## What you have to do
Please print the whole of the listing that follows exactly.

## Source data
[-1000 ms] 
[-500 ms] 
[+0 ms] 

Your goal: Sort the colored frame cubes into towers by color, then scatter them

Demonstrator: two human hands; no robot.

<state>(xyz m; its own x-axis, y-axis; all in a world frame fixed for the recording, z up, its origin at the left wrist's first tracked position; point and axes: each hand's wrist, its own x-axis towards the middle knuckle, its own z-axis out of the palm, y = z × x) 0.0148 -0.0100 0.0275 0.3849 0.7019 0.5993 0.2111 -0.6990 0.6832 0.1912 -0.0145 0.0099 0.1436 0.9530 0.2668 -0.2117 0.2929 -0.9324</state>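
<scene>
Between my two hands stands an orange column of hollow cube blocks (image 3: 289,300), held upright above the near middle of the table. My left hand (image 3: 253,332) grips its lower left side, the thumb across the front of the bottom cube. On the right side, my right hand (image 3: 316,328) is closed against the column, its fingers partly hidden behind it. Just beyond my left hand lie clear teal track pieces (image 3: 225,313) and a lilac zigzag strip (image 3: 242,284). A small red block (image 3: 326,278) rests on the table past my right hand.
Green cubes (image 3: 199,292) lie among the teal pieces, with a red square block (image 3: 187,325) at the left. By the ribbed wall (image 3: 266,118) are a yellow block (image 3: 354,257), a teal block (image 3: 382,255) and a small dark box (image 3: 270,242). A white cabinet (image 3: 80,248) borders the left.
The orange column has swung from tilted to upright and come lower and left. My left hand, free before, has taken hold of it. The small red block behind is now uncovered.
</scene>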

## Written solution
[-1000 ms] 
[-500 ms] 
[+0 ms] 

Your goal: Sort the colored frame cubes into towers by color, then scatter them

Demonstrator: two human hands; no robot.

<state>(xyz m; its own x-axis, y-axis; all in a world frame fixed for the recording, z up, its origin at the left wrist's first tracked position; point and axes: each hand's wrist, its own x-axis towards the middle knuckle, its own z-axis out of the palm, y = z × x) 0.0148 -0.0100 0.0275 0.3849 0.7019 0.5993 0.2111 -0.6990 0.6832 0.1912 -0.0145 0.0099 0.1436 0.9530 0.2668 -0.2117 0.2929 -0.9324</state>
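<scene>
Between my two hands stands an orange column of hollow cube blocks (image 3: 289,300), held upright above the near middle of the table. My left hand (image 3: 253,332) grips its lower left side, the thumb across the front of the bottom cube. On the right side, my right hand (image 3: 316,328) is closed against the column, its fingers partly hidden behind it. Just beyond my left hand lie clear teal track pieces (image 3: 225,313) and a lilac zigzag strip (image 3: 242,284). A small red block (image 3: 326,278) rests on the table past my right hand.
Green cubes (image 3: 199,292) lie among the teal pieces, with a red square block (image 3: 187,325) at the left. By the ribbed wall (image 3: 266,118) are a yellow block (image 3: 354,257), a teal block (image 3: 382,255) and a small dark box (image 3: 270,242). A white cabinet (image 3: 80,248) borders the left.
The orange column has swung from tilted to upright and come lower and left. My left hand, free before, has taken hold of it. The small red block behind is now uncovered.
</scene>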

This answer has been written out in full.